When disasters strike, families with children in college—especially those studying abroad in costly places like the United States—often face difficulties in paying tuition and living expenses. However, students who drop out find themselves in a deep hole. They return home to a disaster zone—if they even have a home left—with no degree to show for their efforts and dismal job prospects. Some US groups have taken steps to help, though. After March 11, the NY-based Institute of International Education (IIE), which promotes foreign study in the United States, quickly established an emergency fund and set out to identify students around the United States from the disaster area. With support from the Freeman Foundation, IIE’s Emergency Student Fund was able to provide 110 students from the Tohoku region with emergency grants to continue their studies, keeping them from having their futures further compromised by the disaster that struck their families.

8. A Peace Corps for NGO Support Staff

ETIC orientation for new class of fellows. Photo: ETIC

NGOs are playing a larger role in the Japan disaster response than they have at any other time in Japanese history, but they continue to be plagued by limited capacity, tight finances, and a lack of human resources. This has left nonprofit leaders stretched too thin and trying to do everything themselves. ETIC (Entrepreneurial Training for Innovative Communities), a Tokyo-based organization, is helping to alleviate this problem by hiring and dispatching 200 promising future leaders as support staff on three-month to one-year assignments over the next three years to assist nonprofits and other groups in the disaster zone. ETIC is covering the costs for their salaries and training, and these “fellows” serve as right-hand men (or women) to the groups’ leaders while getting a foot in the door in the nonprofit field.

9. Dispatching Food Trucks

Photo: Kamaishi Kitchen Car Project

With their restaurants destroyed and months or years needed to rebuild, what are chefs to do? Initiatives like the “Kamaishi Kitchen Car Project” provide an answer—rent food trucks at subsidized rates so that chefs can provide fresh, low-cost food to local residents, while giving the chefs a source of income as they get back on their feet and prepare to reopen their restaurants. Another benefit of the food trucks’ mobility is that they can jumpstart local economic revitalization by gathering in areas where small businesses are starting to reopen in order to draw foot traffic.

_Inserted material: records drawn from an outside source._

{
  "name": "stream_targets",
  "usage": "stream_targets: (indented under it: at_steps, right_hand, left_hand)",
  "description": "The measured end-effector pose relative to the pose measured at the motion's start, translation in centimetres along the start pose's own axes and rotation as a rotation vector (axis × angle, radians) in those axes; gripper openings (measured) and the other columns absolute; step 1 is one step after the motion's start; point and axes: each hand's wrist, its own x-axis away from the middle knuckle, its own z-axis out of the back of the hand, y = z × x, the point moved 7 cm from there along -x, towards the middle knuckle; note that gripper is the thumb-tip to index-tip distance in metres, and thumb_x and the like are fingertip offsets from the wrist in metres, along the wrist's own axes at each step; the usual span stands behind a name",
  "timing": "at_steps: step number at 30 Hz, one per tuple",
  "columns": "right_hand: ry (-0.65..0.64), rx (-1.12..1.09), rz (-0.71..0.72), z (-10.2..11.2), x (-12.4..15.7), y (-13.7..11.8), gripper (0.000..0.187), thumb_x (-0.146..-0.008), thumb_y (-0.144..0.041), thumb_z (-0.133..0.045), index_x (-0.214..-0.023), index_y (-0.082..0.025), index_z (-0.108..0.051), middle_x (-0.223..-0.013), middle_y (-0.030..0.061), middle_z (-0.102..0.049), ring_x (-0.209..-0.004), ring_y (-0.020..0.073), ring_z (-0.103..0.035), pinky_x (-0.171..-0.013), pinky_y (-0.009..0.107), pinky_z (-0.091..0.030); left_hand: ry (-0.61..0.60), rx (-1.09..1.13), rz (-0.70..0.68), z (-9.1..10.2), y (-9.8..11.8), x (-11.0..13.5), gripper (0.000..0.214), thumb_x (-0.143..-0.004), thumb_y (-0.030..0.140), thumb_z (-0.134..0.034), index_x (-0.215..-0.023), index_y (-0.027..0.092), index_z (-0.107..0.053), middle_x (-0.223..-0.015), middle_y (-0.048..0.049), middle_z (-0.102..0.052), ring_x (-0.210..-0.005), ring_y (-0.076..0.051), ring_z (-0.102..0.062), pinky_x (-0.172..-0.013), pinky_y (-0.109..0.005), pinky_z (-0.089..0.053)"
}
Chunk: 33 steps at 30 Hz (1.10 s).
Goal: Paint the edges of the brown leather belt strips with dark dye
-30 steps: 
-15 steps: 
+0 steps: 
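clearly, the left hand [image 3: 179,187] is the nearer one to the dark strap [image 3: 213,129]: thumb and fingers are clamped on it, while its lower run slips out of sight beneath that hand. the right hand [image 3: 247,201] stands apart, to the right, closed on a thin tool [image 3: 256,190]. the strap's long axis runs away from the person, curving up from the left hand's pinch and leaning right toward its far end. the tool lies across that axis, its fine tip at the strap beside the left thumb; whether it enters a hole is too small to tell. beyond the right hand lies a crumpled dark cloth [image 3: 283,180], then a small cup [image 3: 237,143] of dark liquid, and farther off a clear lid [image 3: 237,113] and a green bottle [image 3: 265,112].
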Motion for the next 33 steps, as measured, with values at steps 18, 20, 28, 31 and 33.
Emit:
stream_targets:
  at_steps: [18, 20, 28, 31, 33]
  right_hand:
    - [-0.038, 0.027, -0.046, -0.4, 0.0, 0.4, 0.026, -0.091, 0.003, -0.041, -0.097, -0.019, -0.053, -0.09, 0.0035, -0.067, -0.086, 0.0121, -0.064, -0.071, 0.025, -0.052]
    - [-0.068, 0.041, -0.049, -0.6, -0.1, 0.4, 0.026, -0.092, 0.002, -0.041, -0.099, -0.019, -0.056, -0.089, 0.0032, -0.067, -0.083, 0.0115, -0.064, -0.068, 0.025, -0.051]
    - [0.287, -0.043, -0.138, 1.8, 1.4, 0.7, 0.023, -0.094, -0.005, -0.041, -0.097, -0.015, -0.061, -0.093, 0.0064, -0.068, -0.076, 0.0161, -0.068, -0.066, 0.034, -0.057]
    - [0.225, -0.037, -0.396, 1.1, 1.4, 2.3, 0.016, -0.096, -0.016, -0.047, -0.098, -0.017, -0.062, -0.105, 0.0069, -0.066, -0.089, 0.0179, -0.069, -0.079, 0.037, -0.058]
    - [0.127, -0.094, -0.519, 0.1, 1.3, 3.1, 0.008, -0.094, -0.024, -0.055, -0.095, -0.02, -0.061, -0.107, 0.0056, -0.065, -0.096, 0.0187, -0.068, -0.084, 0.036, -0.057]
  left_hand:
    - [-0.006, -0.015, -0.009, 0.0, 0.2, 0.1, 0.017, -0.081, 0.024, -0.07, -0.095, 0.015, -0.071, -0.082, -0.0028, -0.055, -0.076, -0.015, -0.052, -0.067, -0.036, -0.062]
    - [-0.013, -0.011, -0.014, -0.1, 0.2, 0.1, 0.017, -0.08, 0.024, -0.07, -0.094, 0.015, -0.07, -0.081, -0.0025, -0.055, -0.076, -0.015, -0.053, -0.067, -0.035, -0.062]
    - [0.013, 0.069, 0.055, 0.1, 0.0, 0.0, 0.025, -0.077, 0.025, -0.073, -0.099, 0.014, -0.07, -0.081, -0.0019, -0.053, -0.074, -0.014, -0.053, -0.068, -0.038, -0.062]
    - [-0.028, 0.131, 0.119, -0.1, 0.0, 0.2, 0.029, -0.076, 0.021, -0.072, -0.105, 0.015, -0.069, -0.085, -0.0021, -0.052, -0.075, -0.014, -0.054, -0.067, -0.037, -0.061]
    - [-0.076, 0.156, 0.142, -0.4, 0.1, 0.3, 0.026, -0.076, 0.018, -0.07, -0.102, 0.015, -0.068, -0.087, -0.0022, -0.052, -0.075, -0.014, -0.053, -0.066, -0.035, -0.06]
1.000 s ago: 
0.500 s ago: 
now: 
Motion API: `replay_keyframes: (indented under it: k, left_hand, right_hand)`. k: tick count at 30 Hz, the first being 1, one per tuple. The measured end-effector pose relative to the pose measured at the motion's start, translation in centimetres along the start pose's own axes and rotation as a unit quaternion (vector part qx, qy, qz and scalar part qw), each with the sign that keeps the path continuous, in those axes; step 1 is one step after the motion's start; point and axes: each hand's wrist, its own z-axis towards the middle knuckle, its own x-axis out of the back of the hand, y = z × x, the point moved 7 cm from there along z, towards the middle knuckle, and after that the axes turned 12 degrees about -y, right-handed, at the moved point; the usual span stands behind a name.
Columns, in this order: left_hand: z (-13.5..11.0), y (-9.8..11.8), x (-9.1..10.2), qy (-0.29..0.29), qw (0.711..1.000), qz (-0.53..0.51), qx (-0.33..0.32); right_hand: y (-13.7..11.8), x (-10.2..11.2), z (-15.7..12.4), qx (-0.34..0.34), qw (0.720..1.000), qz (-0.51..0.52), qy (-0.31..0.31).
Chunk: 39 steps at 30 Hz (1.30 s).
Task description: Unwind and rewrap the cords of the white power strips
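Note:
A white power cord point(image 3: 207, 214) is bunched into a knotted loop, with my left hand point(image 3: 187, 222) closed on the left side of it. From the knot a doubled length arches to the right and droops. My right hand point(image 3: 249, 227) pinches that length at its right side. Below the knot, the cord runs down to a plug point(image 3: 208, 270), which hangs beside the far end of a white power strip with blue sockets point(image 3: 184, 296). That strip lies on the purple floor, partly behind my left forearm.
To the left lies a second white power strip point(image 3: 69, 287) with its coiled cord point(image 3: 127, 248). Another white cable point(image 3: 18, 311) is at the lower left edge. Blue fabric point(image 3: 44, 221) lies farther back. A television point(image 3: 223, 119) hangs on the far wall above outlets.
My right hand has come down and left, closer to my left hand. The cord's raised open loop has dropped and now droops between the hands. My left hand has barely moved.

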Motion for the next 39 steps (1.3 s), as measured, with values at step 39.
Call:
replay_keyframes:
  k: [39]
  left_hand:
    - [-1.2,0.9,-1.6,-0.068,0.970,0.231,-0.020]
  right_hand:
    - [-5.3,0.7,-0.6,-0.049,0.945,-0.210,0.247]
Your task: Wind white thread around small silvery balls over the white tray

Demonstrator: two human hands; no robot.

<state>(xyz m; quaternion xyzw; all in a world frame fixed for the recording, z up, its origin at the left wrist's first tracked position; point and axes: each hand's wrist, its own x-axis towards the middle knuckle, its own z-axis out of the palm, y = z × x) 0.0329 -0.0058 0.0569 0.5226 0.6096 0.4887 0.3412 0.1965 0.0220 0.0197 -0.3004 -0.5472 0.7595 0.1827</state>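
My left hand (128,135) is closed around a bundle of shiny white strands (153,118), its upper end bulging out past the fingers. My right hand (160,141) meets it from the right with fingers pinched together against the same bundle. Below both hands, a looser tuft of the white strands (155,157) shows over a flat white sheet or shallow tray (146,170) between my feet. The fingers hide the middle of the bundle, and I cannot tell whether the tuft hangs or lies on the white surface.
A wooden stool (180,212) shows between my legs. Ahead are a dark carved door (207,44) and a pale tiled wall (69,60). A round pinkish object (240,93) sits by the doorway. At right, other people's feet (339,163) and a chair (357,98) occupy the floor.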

10. Crowdsourcing the Search for the Missing

Evacuation center bulletin board. Photo: US Department of Defense

Google deployed its online “Person Finder” database to help reunite loved ones after the Haiti earthquake, but it proved difficult to collect information in Japan’s disaster zone, where there was no Internet access and limited telephone service. A creative employee suggested using cell phones—which sometimes could transmit data in the disaster zone—to photograph the handwritten lists of survivors who had been spotted and the names of missing being sought that were posted on the bulletin boards in evacuation shelters. Then these were uploaded to a website and crowdsourced to an army of volunteers who transcribed the Chinese characters so they could then be entered into the searchable Person Finder database.